So often, artists find themselves in the cross-fire between competing armed groups.This seems to happen throughout the Third World. many artists demonstrate great courage as they share their visions of healing, even as they face great violence.
Recently, Keri Douglas wrote about one such artist:
Blanca Santander: Artist Triumphs Over Shining Path
A gentle spirit triumphs over an act of terror. Blanca Santander, a Peruvian children’s book author and illustrator, paints magical scenes from her dreams, her visions sharing a message of “hope, peace and happiness”…..
Santander reflects and says, “For me, my art is from my soul, my heart, my feelings, my dreams and my meditations.” Nothing makes her happier than seeing a child looking at one of her paintings with a smile.
Knowing the amount of human suffering around the world, Santander says her message through her art is for all people to have “hope and happiness”.
In Palestine, Juliano Mer Khamis, the founder of the Freedom Theatre, was recently assassinated by Palestinian gunmen, perhaps opposed to his support for women’s rights. The Freedom Theatre continues to provide thoughtful theatre in the midst of conflict.They write:
The Freedom Theatre – a theatre and cultural centre in Jenin Refugee Camp – is developing the only professional venue for theatre and multimedia in the north of the West Bank in Occupied Palestine. Since it opened its doors in 2006, the organisation continues to grow, develop and expand, enabling the young generation in the area to develop new and important skills which will allow them to build a better future for themselves and for their society.
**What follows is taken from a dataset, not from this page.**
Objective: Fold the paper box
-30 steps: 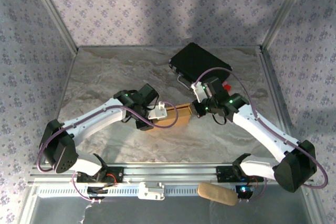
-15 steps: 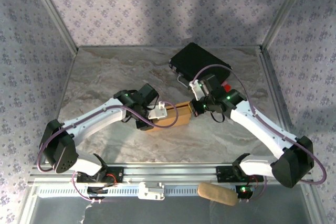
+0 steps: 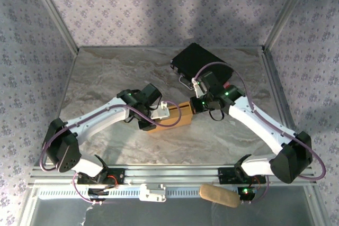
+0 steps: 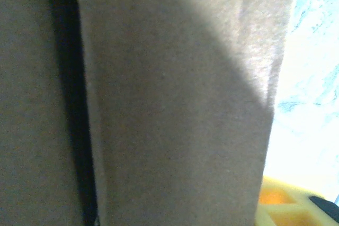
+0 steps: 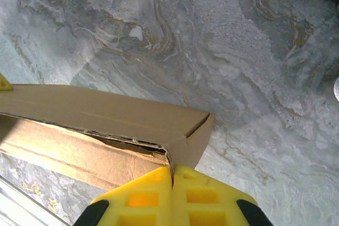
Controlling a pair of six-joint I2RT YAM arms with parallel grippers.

Other artists, like South African artist, Gabisile Nkosi, risk much, only to be killed by the residual violence lodged deep within their cultures. The Witness spoke fondly of Gabi soon after her murder in 2008:
FOLLOWING the tragic and brutal murder last week of Gabisile Nkosi, many tributes have been paid to the 34-year-old artist and printmaker who was also the programme manager and community co-ordinator at the Caversham Centre. Nkosi was shot in the head by a former boyfriend who broke into her Lidgetton home. After killing her, he shot himself. Nkosi leaves her 13-year-old son, Sandile.
Perhaps the disdain shown by many politicians for funding the arts is just another, less obvious, attempt to silence the voices of the artists who so often are the conscious of our times. If so, then removing the arts from our schools and communities is a deeply political and immoral act.